Maintaining blood sugar values in a safe range is the way to avoid the dangers and long-term complications of diabetes. The best way to know how well your insulin or medication is controlling your blood sugar is to check it often, and log your numbers often. Diabetes is a disease that requires completely individualized care and without a log, it’s difficult for your doctor to treat you.
We all know this, right? But how many of us actually log on a steady basis? Not many, because it’s tedious. But what if it weren’t?
Thanks to software designer Elon Danziger and his fiancée Yelena Rubinshteyn, who has type 1 diabetes, logging can now be fun, almost like a game.
Elon and Yelena created LogFrog DB, a diabetes tracking application for the iPhone and iPod Touch with powerful, innovative features and a fun look-and-feel. It allows users to log the four most important factors for daily diabetes management – blood glucose values, medicine, carbs, and exercise – as well as keeping notes and storing A1c values. Data can be easily exported via email in a variety of formats depending on patient and doctor preferences. A graphing tool is included to allow visualization of blood sugar trends over time, and graphs can be filtered to help reveal patterns around particular times of day, specific meals, exercise, etc. Other LogFrog features include averages, daily medication reminders, and glucose-check reminders.

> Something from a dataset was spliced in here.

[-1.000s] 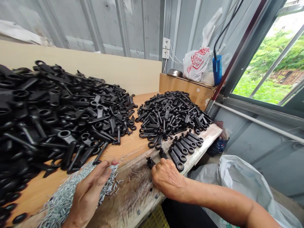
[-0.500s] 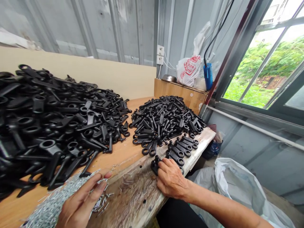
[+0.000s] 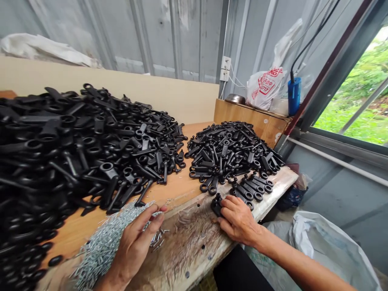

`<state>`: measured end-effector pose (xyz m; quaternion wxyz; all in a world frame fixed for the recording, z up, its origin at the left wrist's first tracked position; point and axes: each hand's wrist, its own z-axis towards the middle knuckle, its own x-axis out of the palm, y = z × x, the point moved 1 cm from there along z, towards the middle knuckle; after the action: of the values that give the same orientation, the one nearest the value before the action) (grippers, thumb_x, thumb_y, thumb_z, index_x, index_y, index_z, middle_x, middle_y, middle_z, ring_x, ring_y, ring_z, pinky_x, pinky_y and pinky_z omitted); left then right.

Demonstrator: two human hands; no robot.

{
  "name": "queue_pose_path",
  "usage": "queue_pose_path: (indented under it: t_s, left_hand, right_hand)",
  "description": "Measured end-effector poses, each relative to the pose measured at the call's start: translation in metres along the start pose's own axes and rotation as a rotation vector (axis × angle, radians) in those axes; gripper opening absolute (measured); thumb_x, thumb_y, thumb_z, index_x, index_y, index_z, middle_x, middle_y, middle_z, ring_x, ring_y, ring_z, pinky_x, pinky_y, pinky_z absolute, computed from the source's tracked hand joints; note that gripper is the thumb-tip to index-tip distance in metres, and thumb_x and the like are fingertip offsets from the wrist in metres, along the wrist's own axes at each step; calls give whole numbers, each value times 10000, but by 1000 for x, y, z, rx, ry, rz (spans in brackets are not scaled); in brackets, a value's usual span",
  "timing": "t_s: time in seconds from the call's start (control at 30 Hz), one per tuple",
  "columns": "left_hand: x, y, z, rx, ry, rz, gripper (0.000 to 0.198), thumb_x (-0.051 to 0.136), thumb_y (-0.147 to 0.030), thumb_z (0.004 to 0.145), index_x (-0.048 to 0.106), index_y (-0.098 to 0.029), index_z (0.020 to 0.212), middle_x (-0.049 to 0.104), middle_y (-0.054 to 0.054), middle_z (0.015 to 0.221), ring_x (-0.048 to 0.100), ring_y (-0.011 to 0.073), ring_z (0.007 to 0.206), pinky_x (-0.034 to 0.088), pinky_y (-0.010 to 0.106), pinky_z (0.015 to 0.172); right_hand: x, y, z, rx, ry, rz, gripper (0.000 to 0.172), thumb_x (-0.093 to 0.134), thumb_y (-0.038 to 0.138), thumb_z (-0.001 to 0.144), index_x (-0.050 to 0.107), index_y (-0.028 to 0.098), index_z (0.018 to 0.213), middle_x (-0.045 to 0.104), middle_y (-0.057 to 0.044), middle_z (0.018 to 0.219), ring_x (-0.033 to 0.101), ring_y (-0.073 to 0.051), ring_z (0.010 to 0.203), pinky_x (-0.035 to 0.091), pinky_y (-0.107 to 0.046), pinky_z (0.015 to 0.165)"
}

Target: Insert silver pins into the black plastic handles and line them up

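Note:
My left hand (image 3: pixel 135 242) lies flat on a heap of small silver pins (image 3: pixel 100 246) at the bench's near edge, its fingers stretched out. My right hand (image 3: pixel 238 220) is curled with its fingertips pressed on a black plastic part (image 3: pixel 216 204) at the near end of a row of such parts (image 3: pixel 251 188). A big pile of larger black ring-ended parts (image 3: pixel 75 153) fills the left of the wooden bench (image 3: pixel 182 242). A smaller pile of black parts (image 3: pixel 230 151) lies behind the row.
A wooden box (image 3: pixel 251 119) at the back right carries a metal bowl (image 3: pixel 235 98), a white plastic bag (image 3: pixel 263 87) and a blue holder with a cable (image 3: pixel 294 96). A white sack (image 3: pixel 327 246) lies below the bench's right end, under the window (image 3: pixel 357 101).
The camera swung right, then back left. My left hand stays spread on the pins. My right hand has stayed on the black part at the row's end.

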<state>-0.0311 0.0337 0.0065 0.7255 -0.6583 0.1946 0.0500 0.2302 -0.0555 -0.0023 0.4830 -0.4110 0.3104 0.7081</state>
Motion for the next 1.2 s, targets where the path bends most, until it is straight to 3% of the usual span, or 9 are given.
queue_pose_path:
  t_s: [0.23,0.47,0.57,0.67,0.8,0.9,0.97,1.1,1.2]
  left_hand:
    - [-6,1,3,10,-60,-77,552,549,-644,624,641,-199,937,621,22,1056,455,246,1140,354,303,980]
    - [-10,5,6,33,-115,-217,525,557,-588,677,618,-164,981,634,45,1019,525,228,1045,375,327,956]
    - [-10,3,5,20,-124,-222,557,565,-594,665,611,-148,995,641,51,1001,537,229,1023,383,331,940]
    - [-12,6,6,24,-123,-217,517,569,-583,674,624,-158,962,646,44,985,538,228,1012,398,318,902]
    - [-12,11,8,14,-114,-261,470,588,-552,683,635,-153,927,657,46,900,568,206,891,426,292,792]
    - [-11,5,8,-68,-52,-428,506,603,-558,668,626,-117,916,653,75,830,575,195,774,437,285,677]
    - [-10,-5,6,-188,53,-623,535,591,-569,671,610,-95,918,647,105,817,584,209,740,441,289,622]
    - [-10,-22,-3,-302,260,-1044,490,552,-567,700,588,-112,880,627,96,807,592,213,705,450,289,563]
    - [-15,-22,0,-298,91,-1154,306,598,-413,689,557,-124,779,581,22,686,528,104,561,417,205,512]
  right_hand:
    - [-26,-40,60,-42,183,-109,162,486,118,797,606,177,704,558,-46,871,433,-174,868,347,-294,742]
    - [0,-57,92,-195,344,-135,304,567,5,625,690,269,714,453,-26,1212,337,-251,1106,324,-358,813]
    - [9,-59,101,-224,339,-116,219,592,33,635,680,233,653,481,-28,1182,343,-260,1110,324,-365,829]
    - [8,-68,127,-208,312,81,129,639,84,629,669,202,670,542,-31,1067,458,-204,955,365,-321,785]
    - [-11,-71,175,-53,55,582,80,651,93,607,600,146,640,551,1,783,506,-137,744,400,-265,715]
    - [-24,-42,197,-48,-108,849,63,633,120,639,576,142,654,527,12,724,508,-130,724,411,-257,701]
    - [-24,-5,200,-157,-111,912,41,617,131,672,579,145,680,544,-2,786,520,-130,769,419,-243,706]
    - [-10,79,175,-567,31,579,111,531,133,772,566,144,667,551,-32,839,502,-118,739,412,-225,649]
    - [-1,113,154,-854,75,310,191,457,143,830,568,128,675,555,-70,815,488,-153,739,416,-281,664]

I had the pleasure of talking to Elon and Yelena about LogFrog and its development.
Why did you create LogFrog?
Elon: Yelena had had trouble managing her diabetes for many years and her A1c was well into the danger zone. Despite all my efforts to encourage her to start tracking her diabetes with other apps, she didn’t stick with any of them. So I said, “What if we build one together just for you, will you use it then?”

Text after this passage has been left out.